(Records from a data collection)

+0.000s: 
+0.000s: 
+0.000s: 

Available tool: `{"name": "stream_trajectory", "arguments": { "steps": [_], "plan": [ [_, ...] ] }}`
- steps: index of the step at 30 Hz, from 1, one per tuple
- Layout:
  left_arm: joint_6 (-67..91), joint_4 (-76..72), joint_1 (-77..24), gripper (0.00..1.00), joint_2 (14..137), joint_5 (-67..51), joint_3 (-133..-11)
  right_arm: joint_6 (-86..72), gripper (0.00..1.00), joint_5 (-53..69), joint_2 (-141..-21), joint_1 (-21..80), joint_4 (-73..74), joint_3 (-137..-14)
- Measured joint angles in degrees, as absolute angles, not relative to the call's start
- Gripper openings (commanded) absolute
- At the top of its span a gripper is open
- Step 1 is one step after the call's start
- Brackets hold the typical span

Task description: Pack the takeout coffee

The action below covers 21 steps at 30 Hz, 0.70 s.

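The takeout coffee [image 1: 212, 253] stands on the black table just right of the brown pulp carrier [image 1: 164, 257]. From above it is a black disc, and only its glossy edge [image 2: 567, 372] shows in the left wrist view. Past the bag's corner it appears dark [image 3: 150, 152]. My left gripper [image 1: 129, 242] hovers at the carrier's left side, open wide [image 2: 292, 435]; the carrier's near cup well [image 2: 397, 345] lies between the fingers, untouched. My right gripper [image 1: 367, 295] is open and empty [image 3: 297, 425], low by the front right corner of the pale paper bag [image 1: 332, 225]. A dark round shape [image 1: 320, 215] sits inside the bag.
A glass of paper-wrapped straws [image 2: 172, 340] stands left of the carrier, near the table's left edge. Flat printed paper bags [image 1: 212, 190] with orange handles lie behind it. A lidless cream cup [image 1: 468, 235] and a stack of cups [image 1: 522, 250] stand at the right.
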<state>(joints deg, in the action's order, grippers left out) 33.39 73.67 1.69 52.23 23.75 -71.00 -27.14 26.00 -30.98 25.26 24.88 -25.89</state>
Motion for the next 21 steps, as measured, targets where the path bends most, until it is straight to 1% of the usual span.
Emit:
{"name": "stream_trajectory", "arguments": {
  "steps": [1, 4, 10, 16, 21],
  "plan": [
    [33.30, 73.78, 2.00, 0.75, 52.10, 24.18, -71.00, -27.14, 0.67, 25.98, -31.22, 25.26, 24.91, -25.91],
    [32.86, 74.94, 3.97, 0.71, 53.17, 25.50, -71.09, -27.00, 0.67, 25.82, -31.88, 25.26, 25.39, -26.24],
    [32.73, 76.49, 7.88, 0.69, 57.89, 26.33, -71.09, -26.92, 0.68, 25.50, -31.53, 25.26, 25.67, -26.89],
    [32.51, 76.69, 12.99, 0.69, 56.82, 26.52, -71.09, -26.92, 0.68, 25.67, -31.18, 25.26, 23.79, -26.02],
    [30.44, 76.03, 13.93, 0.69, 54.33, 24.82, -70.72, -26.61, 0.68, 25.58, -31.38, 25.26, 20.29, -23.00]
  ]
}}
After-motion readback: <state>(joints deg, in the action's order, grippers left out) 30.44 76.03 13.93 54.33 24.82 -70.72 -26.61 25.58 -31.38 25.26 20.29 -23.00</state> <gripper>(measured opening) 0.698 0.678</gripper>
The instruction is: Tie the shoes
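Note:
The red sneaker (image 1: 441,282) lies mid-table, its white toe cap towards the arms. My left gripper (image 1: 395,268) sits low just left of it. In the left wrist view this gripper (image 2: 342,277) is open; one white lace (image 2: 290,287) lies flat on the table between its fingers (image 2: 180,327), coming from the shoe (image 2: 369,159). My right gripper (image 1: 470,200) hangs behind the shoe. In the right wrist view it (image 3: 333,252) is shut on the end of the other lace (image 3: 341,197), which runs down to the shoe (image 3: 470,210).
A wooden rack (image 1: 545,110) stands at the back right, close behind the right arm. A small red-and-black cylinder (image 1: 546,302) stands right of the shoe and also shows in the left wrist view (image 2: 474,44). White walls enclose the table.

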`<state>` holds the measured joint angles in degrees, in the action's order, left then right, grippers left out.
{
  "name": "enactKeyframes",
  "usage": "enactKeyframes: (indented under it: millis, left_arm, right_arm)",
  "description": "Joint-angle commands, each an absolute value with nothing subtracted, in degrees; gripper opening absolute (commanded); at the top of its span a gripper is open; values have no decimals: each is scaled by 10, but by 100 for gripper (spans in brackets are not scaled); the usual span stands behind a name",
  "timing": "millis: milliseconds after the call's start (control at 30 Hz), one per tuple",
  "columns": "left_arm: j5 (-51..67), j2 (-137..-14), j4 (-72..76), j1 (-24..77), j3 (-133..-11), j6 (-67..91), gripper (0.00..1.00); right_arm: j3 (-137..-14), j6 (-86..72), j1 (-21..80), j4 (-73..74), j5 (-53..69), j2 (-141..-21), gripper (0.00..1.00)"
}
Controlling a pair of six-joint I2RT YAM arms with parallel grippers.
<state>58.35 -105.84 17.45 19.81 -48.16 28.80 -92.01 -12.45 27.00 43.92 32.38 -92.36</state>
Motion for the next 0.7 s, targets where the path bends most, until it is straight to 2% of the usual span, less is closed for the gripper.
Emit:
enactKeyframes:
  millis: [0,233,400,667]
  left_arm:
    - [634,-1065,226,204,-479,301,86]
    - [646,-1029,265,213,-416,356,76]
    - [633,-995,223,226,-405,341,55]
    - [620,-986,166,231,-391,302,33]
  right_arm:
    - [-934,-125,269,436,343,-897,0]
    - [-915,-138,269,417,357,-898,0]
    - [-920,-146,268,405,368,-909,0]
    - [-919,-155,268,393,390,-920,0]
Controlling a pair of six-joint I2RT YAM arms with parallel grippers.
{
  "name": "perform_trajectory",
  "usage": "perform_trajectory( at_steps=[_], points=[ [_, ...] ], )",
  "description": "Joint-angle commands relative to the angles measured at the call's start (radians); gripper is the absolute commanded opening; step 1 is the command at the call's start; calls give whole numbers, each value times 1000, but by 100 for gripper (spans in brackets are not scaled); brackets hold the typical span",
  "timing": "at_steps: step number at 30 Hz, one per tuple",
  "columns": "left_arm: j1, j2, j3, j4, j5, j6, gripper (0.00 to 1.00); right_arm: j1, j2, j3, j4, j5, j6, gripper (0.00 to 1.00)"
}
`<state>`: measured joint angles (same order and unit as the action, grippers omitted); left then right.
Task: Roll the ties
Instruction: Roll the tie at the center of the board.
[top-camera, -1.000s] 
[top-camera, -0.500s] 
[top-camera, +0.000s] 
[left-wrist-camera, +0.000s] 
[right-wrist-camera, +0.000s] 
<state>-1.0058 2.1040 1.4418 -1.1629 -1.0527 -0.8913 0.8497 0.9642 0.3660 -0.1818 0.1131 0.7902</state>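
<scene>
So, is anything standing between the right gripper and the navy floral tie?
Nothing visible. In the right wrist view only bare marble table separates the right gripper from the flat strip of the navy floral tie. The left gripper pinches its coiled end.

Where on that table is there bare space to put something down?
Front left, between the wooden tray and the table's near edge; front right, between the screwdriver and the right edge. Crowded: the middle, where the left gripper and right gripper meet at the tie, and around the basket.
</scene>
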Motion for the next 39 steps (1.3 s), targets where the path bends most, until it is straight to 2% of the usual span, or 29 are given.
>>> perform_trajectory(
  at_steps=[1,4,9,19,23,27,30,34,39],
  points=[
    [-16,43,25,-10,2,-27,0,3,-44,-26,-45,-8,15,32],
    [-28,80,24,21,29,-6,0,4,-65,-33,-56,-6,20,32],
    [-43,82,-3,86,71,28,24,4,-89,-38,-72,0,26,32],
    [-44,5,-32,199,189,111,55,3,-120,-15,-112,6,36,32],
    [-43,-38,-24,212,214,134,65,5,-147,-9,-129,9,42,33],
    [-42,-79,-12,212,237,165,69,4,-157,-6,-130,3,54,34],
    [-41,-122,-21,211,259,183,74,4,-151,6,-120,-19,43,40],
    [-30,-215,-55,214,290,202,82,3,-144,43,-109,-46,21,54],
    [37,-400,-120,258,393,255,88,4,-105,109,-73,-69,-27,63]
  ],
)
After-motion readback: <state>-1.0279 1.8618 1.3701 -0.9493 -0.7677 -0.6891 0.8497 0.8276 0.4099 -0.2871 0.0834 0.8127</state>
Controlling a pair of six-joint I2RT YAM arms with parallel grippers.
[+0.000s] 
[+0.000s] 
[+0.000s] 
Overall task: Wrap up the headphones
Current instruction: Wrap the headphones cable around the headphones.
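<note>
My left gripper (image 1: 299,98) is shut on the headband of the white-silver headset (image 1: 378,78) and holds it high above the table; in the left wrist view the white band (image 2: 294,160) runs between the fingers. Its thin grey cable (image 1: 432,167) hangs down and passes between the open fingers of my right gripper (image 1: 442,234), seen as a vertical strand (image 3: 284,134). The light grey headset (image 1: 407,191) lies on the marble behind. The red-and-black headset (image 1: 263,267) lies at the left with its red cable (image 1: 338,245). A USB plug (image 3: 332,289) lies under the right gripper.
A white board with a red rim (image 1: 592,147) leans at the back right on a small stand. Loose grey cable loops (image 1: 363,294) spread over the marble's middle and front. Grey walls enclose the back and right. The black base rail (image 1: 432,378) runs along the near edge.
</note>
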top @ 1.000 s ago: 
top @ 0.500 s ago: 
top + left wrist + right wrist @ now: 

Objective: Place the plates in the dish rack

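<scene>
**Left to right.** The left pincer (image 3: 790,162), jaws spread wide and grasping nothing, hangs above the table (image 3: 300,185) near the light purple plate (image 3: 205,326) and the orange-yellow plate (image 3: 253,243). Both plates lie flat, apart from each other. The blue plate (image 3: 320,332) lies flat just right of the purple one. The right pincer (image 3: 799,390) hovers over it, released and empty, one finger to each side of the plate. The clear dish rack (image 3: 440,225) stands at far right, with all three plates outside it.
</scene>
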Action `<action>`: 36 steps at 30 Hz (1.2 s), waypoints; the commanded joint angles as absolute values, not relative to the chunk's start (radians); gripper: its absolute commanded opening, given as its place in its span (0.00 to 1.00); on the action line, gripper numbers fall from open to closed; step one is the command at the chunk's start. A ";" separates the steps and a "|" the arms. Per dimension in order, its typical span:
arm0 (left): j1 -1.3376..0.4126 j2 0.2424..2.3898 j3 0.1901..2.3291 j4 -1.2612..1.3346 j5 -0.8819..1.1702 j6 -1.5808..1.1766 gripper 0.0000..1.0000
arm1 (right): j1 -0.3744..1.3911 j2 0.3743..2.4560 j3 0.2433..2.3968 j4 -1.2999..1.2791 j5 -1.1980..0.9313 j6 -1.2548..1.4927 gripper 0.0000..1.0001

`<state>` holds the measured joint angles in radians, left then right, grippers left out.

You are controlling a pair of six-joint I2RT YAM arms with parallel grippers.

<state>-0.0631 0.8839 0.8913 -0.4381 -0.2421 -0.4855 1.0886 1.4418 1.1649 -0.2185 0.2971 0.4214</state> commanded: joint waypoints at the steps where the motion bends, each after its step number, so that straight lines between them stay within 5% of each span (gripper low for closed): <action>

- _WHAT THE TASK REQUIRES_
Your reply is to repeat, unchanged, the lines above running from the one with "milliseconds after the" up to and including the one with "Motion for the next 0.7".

- _FINAL ANSWER_
  "timing": "millis: milliseconds after the call's start (control at 30 Hz), one per tuple",
  "columns": "left_arm: j5 (-51..67), j2 (-137..-14), j4 (-72..76), j1 (-24..77), j3 (-133..-11), j6 (-67..91), gripper (0.00..1.00); right_arm: j3 (-137..-14), j6 (-86..72), j1 (-21..80), j4 (-73..74), j5 (-53..69), j2 (-141..-21), gripper (0.00..1.00)"
}
Controlling a pair of six-joint I2RT YAM arms with parallel grippers.
<state>58.35 -105.84 17.45 19.81 -48.16 28.80 -92.01 -12.45 27.00 43.92 32.38 -92.36</state>
Motion for the next 0.7 s, targets where the path bends most, until it is straight to 2% of the usual span, less is closed for the gripper.

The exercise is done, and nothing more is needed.